◆ Work request ◆
Reproduce the entries that follow precisely, setting aside any images.

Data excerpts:
=-=-=-=-=
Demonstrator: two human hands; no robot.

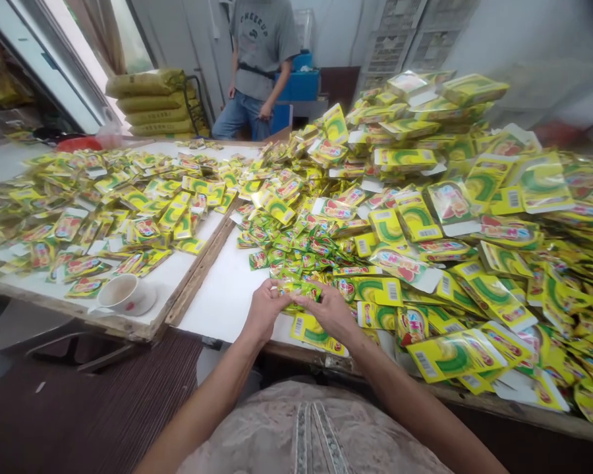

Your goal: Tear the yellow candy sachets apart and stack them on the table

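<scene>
Both hands meet at the table's near edge, over small shiny green packets. My left hand [267,307] is closed, its thumb and fingers pinching one end of the green packets [299,288]. On the other end my right hand [330,312] is closed too, thumb pressed toward the left one. How many packets are between them I cannot tell. A heap of similar small green packets [304,245] lies just beyond my fingers. Below my right hand a flat yellow carton [316,332] with a barcode lies at the edge.
A large pile of yellow cartons [425,217] rises on the right. More yellow packs [143,230] cover the left table, near a white cup [120,293] on a saucer. A wooden strip [205,266] separates the tables. Behind stand a person [261,66] and stacked yellow sacks [148,102].
</scene>
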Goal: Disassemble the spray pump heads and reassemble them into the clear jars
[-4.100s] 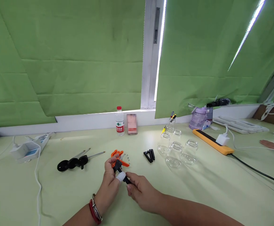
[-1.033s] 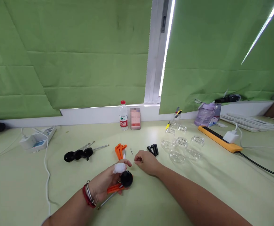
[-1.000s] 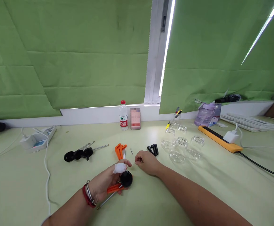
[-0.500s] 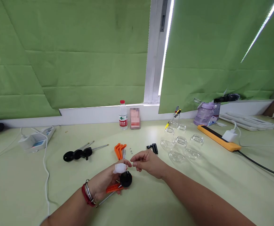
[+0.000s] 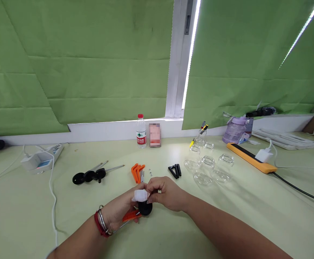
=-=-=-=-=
◆ Answer to the exercise ◆
Demonstrator: two human hands; no robot.


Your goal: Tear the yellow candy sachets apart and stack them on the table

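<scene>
Both hands meet at the table's near edge, over small shiny green packets. My left hand [267,307] is closed, its thumb and fingers pinching one end of the green packets [299,288]. On the other end my right hand [330,312] is closed too, thumb pressed toward the left one. How many packets are between them I cannot tell. A heap of similar small green packets [304,245] lies just beyond my fingers. Below my right hand a flat yellow carton [316,332] with a barcode lies at the edge.
A large pile of yellow cartons [425,217] rises on the right. More yellow packs [143,230] cover the left table, near a white cup [120,293] on a saucer. A wooden strip [205,266] separates the tables. Behind stand a person [261,66] and stacked yellow sacks [148,102].
</scene>
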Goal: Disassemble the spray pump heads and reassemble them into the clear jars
[-4.100s] 
[-1.033s] 
[-1.000s] 
[-0.500s] 
[+0.000s] 

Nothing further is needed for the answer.